• _PROBLEM REQUIREMENTS_:
Every line of the material that mentions the word "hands" should be copied out.

• _RECORDS TO USE_:
== Segment start ==

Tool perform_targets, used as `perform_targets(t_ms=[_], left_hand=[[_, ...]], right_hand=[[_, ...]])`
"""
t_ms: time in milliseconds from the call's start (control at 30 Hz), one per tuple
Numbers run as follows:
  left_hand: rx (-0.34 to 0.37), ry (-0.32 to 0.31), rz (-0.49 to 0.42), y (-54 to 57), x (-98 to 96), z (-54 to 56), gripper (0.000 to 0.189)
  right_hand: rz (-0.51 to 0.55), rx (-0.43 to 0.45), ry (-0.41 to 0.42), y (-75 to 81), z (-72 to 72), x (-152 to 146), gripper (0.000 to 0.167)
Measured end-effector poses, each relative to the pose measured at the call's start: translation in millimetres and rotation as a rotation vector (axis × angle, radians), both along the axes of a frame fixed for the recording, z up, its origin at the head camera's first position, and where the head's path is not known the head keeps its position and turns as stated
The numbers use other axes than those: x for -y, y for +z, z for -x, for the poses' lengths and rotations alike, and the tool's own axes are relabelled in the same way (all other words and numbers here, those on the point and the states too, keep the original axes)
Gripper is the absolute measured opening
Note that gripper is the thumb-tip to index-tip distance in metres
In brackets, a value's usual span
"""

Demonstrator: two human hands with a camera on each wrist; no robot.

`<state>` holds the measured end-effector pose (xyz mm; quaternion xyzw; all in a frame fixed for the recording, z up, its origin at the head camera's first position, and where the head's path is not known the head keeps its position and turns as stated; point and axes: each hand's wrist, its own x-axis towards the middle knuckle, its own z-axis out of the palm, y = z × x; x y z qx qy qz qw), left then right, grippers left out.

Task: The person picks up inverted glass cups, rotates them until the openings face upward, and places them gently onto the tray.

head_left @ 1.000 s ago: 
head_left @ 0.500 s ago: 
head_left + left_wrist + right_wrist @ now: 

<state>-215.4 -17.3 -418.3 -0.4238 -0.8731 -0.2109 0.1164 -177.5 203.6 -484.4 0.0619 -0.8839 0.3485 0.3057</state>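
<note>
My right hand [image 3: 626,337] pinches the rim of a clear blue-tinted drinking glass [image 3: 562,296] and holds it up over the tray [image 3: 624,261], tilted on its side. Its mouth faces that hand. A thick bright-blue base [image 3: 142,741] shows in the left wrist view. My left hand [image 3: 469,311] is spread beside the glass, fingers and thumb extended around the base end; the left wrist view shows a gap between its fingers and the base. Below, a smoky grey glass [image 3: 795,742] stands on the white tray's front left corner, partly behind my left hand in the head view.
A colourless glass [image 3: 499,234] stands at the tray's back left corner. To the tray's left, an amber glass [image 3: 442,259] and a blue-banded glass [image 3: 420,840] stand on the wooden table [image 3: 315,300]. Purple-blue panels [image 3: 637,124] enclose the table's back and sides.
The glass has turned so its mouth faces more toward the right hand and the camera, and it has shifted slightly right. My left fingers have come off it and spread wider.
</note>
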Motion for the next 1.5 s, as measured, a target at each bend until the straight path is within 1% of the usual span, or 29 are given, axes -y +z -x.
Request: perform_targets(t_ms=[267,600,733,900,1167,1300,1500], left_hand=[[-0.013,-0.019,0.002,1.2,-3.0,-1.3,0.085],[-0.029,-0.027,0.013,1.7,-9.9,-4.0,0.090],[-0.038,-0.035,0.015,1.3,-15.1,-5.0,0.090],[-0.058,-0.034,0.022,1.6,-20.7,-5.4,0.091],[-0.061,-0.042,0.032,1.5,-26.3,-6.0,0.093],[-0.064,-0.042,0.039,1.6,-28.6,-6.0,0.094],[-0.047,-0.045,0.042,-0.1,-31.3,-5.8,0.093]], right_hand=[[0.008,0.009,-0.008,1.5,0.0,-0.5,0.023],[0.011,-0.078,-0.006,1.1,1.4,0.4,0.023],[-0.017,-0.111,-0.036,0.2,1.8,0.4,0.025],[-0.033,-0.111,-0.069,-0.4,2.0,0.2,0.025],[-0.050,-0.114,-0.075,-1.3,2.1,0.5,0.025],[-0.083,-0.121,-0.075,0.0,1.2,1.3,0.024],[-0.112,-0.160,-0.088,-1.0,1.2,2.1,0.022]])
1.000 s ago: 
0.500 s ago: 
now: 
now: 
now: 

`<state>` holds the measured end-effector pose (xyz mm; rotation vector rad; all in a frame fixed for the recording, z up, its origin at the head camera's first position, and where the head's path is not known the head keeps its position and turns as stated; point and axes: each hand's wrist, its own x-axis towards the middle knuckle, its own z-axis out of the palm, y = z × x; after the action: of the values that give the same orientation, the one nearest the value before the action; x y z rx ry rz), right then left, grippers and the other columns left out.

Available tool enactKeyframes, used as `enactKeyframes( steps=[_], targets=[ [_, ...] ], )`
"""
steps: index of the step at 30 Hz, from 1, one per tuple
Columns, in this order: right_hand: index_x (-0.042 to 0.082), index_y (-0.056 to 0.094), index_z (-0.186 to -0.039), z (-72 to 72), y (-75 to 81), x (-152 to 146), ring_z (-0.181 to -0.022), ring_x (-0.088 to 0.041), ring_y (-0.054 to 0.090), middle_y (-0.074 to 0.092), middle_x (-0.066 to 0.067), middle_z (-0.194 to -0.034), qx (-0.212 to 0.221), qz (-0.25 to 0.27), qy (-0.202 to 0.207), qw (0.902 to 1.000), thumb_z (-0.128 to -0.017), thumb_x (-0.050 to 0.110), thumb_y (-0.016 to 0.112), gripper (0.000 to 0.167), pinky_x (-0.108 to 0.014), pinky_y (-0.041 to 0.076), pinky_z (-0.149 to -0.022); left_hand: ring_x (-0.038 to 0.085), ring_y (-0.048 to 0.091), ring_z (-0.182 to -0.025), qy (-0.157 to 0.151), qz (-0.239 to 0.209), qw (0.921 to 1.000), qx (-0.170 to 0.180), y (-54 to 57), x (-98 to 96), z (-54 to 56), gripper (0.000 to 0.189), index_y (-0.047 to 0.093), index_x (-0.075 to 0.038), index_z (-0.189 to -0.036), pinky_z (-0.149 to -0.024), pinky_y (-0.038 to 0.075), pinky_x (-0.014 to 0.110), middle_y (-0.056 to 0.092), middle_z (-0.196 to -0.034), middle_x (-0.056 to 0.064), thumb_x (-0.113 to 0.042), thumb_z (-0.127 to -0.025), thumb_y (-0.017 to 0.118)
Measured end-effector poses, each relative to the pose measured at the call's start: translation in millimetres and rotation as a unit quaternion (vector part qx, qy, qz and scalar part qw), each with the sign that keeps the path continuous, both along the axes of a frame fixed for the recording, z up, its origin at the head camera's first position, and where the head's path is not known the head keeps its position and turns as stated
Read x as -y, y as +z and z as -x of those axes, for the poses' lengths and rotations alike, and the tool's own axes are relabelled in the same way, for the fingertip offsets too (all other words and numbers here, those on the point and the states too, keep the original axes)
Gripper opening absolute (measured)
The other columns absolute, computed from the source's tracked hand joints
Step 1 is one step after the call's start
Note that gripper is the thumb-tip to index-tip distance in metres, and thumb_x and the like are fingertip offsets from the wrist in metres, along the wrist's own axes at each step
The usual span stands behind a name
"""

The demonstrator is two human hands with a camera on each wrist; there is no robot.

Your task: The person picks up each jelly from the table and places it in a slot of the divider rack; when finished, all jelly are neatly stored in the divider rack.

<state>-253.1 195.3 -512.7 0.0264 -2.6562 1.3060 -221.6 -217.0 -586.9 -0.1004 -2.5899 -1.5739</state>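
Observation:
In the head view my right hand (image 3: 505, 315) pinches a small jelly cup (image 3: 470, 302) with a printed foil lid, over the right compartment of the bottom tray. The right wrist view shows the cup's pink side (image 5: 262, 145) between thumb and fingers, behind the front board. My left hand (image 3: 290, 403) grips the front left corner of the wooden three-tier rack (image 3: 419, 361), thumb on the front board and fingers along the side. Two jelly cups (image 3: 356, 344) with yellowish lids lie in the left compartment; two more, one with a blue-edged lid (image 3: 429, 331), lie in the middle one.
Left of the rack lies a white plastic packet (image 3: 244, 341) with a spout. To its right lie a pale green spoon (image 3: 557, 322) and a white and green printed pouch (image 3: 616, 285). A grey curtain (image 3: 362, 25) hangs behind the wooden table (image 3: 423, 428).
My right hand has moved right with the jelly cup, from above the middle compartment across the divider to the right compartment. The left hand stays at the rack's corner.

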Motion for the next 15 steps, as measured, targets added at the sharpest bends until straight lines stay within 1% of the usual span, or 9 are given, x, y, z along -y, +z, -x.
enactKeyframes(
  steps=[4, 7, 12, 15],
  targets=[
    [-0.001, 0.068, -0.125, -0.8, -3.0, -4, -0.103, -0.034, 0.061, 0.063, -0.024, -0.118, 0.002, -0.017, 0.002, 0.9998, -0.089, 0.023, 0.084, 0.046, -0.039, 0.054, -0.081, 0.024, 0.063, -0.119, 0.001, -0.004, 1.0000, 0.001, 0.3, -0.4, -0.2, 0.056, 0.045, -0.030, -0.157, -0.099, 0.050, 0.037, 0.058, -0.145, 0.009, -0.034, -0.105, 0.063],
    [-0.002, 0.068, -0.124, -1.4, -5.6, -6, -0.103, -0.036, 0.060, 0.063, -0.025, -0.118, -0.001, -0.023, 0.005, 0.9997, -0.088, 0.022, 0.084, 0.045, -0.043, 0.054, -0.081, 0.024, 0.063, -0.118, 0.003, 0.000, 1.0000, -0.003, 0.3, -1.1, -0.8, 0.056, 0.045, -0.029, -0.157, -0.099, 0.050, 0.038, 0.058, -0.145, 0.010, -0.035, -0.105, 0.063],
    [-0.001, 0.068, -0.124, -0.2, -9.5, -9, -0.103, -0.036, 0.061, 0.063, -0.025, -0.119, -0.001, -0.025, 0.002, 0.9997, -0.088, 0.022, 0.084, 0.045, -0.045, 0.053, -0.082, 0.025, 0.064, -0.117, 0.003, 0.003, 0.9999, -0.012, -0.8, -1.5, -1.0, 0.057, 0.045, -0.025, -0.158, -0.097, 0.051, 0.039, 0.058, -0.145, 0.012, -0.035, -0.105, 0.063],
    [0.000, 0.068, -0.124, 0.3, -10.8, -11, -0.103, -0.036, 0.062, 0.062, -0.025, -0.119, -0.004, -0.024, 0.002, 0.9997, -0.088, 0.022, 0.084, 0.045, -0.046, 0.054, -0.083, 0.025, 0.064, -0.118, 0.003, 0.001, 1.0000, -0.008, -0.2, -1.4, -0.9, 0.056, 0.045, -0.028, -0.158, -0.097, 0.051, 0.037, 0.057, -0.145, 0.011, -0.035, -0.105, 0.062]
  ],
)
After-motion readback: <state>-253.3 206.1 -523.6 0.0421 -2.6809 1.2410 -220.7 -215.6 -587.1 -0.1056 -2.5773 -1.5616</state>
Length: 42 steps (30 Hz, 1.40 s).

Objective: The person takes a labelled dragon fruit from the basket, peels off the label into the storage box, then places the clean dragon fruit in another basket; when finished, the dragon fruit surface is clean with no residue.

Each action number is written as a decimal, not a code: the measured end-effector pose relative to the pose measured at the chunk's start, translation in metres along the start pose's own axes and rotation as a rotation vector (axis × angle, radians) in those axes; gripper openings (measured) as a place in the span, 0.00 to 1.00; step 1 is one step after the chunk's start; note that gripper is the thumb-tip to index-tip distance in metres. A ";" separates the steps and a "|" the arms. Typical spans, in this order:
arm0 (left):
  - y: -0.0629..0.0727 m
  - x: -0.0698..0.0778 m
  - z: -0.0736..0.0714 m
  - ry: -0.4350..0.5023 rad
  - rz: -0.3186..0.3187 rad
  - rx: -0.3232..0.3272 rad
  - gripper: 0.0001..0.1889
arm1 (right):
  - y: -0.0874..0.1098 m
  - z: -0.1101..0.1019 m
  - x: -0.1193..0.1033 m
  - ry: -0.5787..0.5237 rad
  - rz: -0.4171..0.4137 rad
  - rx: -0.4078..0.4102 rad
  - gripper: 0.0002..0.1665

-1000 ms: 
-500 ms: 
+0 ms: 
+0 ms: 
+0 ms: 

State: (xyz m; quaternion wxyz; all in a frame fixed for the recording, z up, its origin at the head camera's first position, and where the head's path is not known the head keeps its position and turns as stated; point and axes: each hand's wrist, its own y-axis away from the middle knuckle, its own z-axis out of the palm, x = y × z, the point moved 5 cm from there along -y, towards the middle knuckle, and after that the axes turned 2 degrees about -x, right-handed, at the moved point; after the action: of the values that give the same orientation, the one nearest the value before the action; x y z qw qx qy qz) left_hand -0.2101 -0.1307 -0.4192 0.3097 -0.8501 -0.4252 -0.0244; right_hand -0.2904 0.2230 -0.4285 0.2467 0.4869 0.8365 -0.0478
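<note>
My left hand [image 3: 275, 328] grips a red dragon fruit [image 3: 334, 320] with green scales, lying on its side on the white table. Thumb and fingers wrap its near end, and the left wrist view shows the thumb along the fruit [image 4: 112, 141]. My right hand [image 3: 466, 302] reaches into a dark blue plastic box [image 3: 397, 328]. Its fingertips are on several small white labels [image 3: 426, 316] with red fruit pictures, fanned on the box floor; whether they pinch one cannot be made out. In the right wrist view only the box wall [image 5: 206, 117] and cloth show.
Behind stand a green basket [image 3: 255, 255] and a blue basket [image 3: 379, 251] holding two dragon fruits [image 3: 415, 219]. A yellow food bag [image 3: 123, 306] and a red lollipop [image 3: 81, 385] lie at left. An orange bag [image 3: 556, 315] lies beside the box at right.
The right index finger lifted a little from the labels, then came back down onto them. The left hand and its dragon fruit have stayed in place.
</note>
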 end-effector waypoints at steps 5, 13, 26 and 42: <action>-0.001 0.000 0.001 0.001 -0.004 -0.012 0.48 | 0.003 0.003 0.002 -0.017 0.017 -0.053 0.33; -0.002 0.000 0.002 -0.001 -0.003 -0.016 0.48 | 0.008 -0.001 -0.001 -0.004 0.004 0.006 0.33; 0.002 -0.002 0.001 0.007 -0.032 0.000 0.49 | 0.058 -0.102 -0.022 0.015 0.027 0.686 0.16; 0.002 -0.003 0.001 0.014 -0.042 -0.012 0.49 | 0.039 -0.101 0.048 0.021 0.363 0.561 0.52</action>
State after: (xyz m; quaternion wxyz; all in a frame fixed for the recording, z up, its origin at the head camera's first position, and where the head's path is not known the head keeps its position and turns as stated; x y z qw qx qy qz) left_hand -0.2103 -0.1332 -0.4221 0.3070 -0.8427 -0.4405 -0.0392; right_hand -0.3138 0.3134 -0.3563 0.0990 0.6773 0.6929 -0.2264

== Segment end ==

• _ANSWER FOR THE TASK_:
Demonstrator: two human hands with a camera on each wrist; no robot.
The demonstrator is two human hands with a camera on each wrist; there is no robot.

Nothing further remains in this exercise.